Copy all lines below that use the word "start".

※ ※ ※

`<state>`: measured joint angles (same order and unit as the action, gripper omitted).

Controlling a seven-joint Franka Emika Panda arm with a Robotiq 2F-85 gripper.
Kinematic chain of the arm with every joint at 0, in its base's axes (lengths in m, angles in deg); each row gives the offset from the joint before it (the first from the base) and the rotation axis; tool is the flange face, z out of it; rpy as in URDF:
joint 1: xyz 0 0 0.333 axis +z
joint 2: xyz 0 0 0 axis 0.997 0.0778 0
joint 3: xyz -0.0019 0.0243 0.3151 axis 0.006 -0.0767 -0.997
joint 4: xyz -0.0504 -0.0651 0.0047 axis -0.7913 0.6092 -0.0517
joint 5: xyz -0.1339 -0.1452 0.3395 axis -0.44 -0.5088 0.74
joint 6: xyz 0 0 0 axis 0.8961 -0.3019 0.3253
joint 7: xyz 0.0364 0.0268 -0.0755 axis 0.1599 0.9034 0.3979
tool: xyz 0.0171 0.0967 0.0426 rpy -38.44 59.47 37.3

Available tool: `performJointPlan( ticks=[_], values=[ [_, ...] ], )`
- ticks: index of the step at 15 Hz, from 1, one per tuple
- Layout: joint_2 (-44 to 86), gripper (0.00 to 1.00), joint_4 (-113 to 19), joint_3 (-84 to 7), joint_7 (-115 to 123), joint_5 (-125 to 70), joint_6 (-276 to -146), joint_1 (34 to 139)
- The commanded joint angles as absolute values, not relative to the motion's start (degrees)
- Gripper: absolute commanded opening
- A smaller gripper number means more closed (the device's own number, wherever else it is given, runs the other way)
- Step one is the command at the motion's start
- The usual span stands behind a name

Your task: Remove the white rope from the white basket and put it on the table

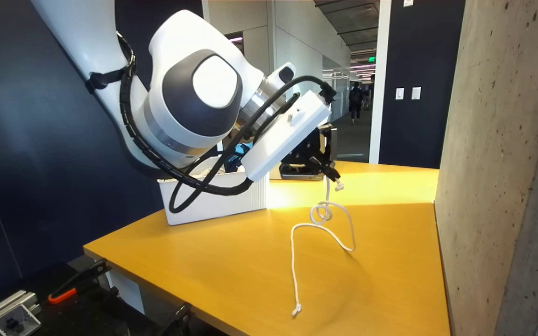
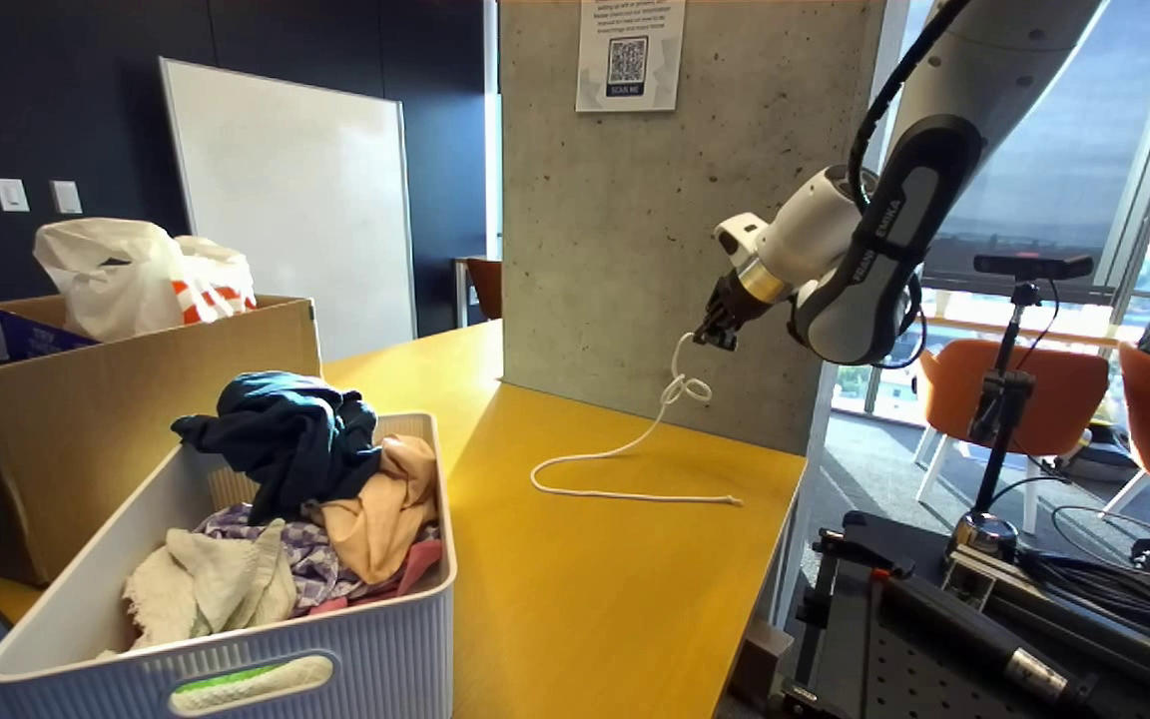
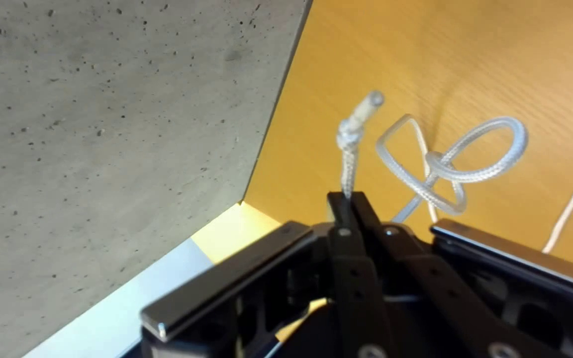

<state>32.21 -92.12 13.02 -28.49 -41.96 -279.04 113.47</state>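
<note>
A dark wall (image 2: 46,100) is backing the rm & a tall window (image 2: 1104,180) is letting in daylight. A concrete pillar (image 2: 595,250) is rising right beside the table (image 2: 555,619), whose smooth yellow-orange wood top is catching a bright patch of light. A white arm (image 1: 213,107) is hanging over that top, well apart from the basket (image 2: 385,649), prob. so the load can settle on wood w/o dropping back in. Orange chairs (image 2: 1059,399) are standing farther off. A brown box w/ plastic bags (image 2: 116,280) in it is sitting just beside the basket, which is holding heaped cloths (image 2: 286,439), prob. b/c the job is only calling for the rope (image 2: 635,495). The gripper (image 3: 347,196) is clenching the rope near one end, likely so the rest can hang free; lowering & letting go are prob. all that's remaining. The rope is lying outside the basket: its upper part is dangling in loose curls, its lower run is apparently resting on the table. Smallest, a knotted tip (image 3: 350,134) is poking out past the grip, & a far knot (image 1: 296,308) is ending the tail.
</note>
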Motion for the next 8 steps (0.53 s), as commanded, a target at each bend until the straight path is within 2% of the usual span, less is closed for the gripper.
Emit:
performJointPlan(
  ticks=[1,8],
  values=[
    [26.21,0.01,-98.3,10.01,-37.63,-47.09,-286.88,109.01],
    [14.39,0.01,-101.86,9.49,-41.47,-65.47,-281.18,106.98]
  ],
)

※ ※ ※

Task response »
- The commanded joint angles as absolute values, not relative to the motion's start (degrees)
- Step one is the command at the motion's start

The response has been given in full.